**ACTION ITEM**
Tally the lines of the data that include the word "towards". Only the number is to be returned.

**THE DATA**
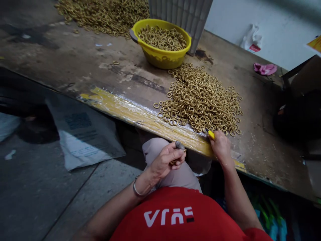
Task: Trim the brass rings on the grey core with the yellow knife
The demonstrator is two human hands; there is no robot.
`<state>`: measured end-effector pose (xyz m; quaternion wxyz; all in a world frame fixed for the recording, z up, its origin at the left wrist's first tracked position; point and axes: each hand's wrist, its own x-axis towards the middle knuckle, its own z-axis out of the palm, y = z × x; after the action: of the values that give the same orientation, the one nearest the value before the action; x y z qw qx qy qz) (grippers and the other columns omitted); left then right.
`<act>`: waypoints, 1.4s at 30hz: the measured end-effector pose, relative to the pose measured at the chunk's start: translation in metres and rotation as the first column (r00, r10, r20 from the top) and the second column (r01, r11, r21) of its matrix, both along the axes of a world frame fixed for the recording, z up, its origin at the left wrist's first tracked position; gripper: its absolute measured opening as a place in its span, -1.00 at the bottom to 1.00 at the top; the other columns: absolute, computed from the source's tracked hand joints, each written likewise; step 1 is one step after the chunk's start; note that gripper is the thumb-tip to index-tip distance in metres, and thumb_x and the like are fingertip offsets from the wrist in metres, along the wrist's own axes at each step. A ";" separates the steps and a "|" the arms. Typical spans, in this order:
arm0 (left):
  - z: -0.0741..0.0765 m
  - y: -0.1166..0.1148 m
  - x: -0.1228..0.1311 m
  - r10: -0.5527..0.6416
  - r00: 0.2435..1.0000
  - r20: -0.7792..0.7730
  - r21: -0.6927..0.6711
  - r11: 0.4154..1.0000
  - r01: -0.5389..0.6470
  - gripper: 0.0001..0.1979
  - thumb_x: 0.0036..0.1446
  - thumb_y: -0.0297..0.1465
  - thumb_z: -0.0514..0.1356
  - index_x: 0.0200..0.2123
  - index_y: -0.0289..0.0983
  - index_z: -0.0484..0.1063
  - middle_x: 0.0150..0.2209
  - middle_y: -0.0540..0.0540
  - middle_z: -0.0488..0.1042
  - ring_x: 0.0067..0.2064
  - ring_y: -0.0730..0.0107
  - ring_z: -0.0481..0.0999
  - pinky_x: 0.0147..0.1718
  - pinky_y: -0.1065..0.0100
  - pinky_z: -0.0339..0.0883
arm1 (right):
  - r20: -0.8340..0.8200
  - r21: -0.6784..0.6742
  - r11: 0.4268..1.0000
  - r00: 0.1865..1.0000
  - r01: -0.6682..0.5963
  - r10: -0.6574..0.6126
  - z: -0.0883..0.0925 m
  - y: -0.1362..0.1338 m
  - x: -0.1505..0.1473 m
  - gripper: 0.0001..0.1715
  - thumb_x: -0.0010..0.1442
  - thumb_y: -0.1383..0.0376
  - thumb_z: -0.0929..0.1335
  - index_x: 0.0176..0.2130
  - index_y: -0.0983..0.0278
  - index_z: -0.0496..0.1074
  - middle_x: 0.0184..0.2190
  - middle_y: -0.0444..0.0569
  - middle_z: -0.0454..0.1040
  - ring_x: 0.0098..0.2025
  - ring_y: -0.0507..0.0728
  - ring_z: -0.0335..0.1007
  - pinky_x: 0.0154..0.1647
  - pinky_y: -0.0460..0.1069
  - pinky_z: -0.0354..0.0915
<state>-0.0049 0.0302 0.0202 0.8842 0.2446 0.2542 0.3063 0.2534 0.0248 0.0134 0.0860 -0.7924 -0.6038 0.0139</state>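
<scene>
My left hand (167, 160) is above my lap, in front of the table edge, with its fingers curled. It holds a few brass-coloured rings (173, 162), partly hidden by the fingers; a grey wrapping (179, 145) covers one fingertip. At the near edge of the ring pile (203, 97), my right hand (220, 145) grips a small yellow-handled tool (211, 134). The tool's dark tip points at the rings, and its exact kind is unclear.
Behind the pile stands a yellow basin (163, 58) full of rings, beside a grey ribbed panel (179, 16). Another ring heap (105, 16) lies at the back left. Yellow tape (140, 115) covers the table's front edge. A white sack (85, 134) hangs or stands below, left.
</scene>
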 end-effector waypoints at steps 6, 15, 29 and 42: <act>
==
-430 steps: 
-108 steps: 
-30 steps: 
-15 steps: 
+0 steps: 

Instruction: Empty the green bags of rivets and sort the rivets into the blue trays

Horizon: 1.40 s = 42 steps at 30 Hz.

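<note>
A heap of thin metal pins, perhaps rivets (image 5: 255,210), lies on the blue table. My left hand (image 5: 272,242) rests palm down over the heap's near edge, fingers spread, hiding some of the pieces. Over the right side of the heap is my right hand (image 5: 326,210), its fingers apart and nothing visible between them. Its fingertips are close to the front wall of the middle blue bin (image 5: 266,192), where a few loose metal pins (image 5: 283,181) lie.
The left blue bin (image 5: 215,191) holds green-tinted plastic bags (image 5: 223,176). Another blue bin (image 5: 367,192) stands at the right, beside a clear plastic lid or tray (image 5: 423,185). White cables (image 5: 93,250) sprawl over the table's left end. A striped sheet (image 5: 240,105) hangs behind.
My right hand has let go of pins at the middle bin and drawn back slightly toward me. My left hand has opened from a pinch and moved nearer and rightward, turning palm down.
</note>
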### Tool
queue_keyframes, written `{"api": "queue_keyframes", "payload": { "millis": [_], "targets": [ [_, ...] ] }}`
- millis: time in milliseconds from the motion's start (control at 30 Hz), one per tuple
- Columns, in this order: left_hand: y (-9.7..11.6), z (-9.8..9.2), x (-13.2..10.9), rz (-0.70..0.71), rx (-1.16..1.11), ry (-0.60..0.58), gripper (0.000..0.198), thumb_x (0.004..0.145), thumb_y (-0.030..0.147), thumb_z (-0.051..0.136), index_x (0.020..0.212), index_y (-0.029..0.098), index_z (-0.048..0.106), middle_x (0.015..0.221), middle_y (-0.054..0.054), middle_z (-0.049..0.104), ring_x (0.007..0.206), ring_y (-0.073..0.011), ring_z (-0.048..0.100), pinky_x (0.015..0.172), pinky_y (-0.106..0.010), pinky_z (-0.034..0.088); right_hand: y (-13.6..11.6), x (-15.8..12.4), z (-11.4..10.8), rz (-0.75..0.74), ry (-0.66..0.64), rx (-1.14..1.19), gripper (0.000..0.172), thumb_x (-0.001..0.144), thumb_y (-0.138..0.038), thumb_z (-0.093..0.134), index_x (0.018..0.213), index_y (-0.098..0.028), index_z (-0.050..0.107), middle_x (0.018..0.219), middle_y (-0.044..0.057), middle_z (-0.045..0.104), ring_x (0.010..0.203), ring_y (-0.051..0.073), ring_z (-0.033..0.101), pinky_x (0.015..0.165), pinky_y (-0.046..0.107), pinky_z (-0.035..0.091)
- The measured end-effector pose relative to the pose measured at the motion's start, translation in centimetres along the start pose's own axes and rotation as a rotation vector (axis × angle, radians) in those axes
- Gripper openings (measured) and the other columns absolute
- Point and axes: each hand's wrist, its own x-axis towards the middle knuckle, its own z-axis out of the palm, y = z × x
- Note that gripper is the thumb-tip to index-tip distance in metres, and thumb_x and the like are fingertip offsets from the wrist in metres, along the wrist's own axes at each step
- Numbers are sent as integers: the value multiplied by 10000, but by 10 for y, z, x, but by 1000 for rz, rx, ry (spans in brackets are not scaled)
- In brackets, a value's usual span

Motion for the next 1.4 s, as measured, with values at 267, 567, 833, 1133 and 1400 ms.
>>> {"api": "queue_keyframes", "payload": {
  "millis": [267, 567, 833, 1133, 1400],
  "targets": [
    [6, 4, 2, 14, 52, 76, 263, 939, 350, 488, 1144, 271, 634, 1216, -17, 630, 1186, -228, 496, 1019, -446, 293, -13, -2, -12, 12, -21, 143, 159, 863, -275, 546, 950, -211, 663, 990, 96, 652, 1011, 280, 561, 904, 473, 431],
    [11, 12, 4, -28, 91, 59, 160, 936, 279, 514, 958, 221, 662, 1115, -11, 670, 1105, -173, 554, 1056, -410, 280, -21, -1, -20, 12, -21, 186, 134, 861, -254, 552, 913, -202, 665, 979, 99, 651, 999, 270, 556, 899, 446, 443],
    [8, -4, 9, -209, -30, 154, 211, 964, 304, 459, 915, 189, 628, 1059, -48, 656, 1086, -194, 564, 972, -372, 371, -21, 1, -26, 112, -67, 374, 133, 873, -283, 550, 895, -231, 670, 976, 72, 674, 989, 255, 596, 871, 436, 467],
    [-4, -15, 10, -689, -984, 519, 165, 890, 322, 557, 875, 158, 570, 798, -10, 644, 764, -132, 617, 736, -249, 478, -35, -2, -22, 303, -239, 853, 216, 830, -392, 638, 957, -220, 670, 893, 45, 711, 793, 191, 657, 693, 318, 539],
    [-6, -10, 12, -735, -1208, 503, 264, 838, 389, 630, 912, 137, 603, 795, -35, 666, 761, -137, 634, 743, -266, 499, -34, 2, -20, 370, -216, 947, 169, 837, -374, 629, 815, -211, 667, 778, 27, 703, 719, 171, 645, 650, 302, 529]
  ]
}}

**ANSWER TO THE EXERCISE**
2